The current concept of cancer heterogeneity and biospecimen variables is considered by some researchers as one of the most crucial and challenging points for proteomics as well as for other -omics technologies, at their application in cancer studies. Recently, intratumoral heterogeneity was examined in invasive breast cancer, comparing biospecimens obtained by intraoperative image-guided, core-needle biopsies to surgical biopsies taken from the center and the periphery of cancer breast. Proteomics techniques undertaken in that study have demonstrated that even though most biomarkers studied did not manifest significant intratumoral heterogeneity, protein and phosphoprotein levels were affected by biospecimen type, as well as by other preanalytic variables, including surgical manipulation and the duration of cold ischemia [5]. A recent approach to circumvent the challenge of tumor heterogeneity and to extract meaningful data from formalin-fixed tissue blocks has been suggested, combining matrix-assisted laser desorption ionization (MALDI) with imaging (MALDI imaging mass spectroscopy; MALDI-IMS). This approach is unique as it allows proteomics-based studies to provide both patient-specific and cancer-specific information as a means for biomarker discovery and cancer tissue classification. It also provides morphology-based proteomics analysis for cancer tissue [12]. In addition, studies using MALDI-IMS analysis of specific cancer tissues generate peptide reference datasets to facilitate peptide identification in future studies on the same cancer type. However, several technical challenges still exist including low signal to noise ratio and low mass accuracy [13]. In a recent work studying prostate cancer, Shipitsin and coworkers have developed a biopsy simulation procedure by tissue microarrays aiming at exaggerating prostate cancer tissues’ variation that is expected in clinical practice. Their approach has provided a useful model for predicting cancer aggressiveness through reliable biomarkers, regardless of sample variation [14].

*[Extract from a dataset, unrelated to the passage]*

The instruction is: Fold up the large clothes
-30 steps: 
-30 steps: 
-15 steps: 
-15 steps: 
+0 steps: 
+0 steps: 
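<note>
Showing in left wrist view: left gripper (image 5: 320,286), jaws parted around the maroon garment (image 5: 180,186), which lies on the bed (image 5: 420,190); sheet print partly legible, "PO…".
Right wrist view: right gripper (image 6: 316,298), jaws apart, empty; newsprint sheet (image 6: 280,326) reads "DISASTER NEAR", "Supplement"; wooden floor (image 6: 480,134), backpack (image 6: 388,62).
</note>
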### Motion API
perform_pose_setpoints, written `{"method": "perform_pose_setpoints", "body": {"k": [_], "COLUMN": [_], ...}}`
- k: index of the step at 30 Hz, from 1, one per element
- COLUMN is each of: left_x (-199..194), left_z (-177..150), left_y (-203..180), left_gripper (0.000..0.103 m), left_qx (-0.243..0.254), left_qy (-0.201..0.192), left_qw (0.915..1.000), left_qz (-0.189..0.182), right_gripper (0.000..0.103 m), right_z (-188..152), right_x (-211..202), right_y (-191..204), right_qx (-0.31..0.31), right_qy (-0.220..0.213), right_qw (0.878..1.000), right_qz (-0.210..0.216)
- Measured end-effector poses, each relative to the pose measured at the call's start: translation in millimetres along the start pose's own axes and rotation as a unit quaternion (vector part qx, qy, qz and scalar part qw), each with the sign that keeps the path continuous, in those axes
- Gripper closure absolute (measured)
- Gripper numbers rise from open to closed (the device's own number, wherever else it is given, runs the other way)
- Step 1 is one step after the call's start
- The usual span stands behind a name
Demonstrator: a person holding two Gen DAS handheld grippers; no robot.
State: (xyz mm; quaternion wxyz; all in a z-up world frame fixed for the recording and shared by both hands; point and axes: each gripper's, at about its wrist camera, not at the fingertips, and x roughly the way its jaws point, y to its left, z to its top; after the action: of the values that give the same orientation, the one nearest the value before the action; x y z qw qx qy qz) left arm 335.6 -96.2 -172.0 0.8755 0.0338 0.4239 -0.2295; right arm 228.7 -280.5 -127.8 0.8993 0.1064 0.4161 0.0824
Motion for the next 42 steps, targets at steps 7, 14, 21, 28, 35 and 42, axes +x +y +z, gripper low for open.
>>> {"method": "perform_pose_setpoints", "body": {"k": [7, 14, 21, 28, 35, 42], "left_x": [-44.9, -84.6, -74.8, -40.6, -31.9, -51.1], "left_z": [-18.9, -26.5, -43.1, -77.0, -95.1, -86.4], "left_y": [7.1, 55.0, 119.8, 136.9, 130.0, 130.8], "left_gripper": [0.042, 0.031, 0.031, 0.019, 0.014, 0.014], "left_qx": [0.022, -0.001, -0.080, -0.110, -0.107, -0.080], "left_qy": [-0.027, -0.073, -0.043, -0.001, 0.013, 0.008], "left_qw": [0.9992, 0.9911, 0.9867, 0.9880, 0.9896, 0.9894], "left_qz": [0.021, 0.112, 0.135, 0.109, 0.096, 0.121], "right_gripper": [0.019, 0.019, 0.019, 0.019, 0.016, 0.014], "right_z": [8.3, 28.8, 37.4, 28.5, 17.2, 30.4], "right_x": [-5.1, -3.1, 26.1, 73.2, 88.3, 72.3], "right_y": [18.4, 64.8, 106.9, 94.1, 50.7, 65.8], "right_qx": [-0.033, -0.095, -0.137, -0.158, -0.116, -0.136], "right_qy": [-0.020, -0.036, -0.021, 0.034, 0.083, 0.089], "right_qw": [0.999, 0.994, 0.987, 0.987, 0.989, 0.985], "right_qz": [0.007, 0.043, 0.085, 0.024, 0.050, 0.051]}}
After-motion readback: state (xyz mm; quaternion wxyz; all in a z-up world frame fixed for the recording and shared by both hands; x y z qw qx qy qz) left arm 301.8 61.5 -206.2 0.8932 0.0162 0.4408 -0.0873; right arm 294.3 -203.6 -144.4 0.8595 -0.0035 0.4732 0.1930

3.2. Cancer Early Detection

Detecting cancer at an early stage, when there is a better chance for its treatment, is a real challenge to the scientific and medical communities as most clinical blood biomarkers assays do not have the required sensitivity and specificity necessary for that purpose. In an interesting approach focusing on ovarian cancer, Hori and Gambhir have recently developed a mathematical model looking at the estimated time at which ovarian cancer can be detected by measuring the amount of the cancer antigen 125 (CA 125) shed from the tumor during its growth. Surprisingly and despite the reported sensitivity of the CA 125 measuring assays, the authors reported that a tumor could grow unnoticed for more than 10 years and reach a size of more than 2.5 cm before becoming detectable. This mathematical approach might yield similar finding in other tumor types, and the model can be extended to virtually any solid cancer and associated biomarkers, according to the authors’ suggestions [15]. Nevertheless, a lot of debate has emerged regarding the applicability of this approach in other types of tumor and the sort of assumptions used in its calculation [16]. This example illustrates a unique approach to test the applicability of circulating biomarkers’ assays in early cancer detection, cancer prognosis, and therapeutic response and monitoring. Combining panels of circulating biomarkers, rather than a single molecule, with newly developed or newly updated technologies such as imaging procedures might be more informative in terms of early diagnosis, accurate assessment of the prognosis, and response to therapy in cancer patients [16, 17].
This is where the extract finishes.